[EXERCISE AIM]: From the first line of the data below through the line bearing "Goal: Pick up", reproduce each line exactly; do not include pictures.

[RECORDED INFORMATION]:
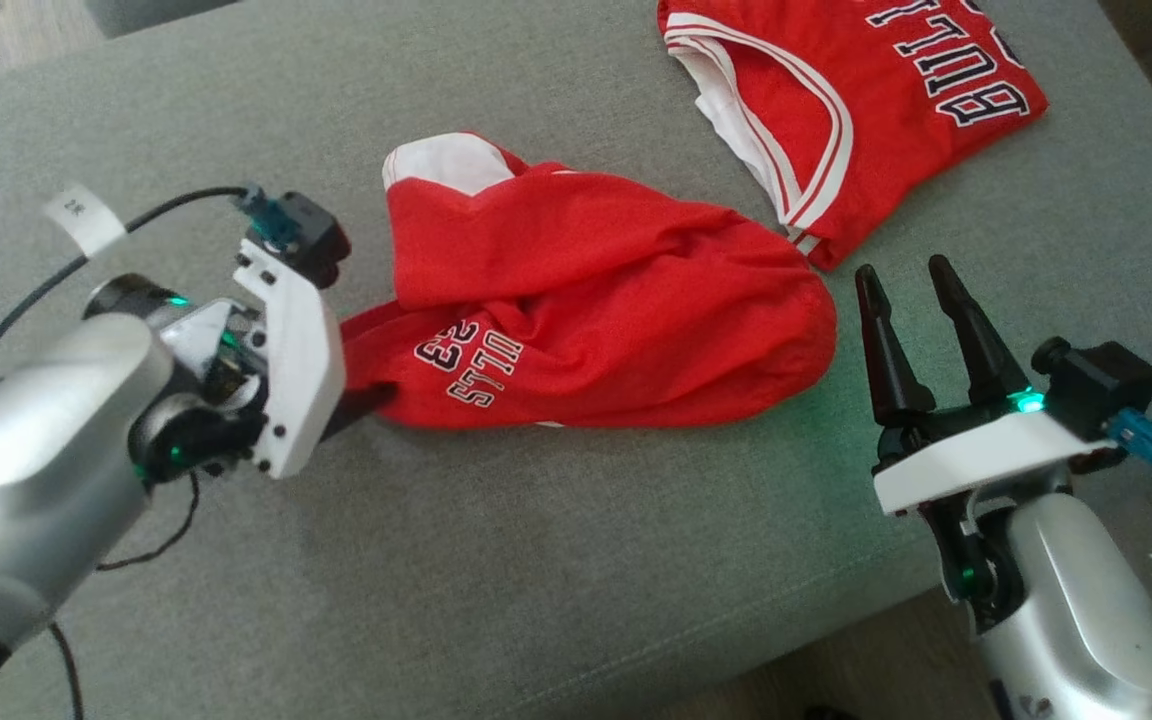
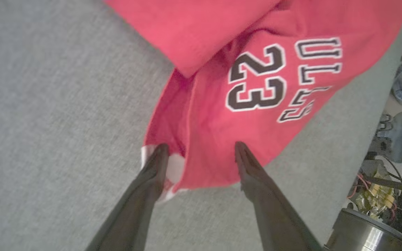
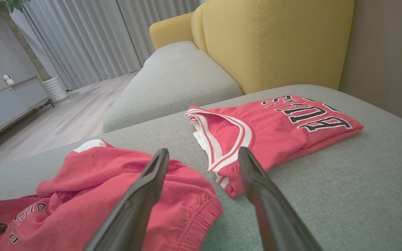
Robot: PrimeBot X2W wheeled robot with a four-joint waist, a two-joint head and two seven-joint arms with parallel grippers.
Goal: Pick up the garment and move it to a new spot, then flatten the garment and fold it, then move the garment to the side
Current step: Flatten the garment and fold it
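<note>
- Fingers of the left gripper (image 2: 201,145) spread wide, nothing pinched. Tips set at the leg-hem end of the crumpled red shorts (image 2: 243,104), one against the white trim (image 2: 176,169), the other over red cloth.
- Long axis of the shorts: straight ahead from those fingers, running away across the grey cushion (image 1: 536,560) toward the right gripper (image 1: 904,272).
- Fingers of the right gripper likewise spread and empty, held clear of the cloth. Gathered waistband end (image 3: 201,209) just ahead and to the left of them, near but apart.
- Folded red jersey (image 1: 836,110) farther ahead of the right gripper, its lower corner just beside the shorts. Judged not the piece in hand.
- Nearer tool for the hem: the left, with the hem fold lying between its tips.
- Probable next move: closing on that fold, then lifting along the long axis.
- Risk, as a judgement: catching one layer only, leaving the rest dragging on the cushion.
</note>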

[REPLY]:
Robot: PrimeBot X2W wheeled robot with a four-joint waist, a two-joint head and two seven-joint arms with parallel grippers.
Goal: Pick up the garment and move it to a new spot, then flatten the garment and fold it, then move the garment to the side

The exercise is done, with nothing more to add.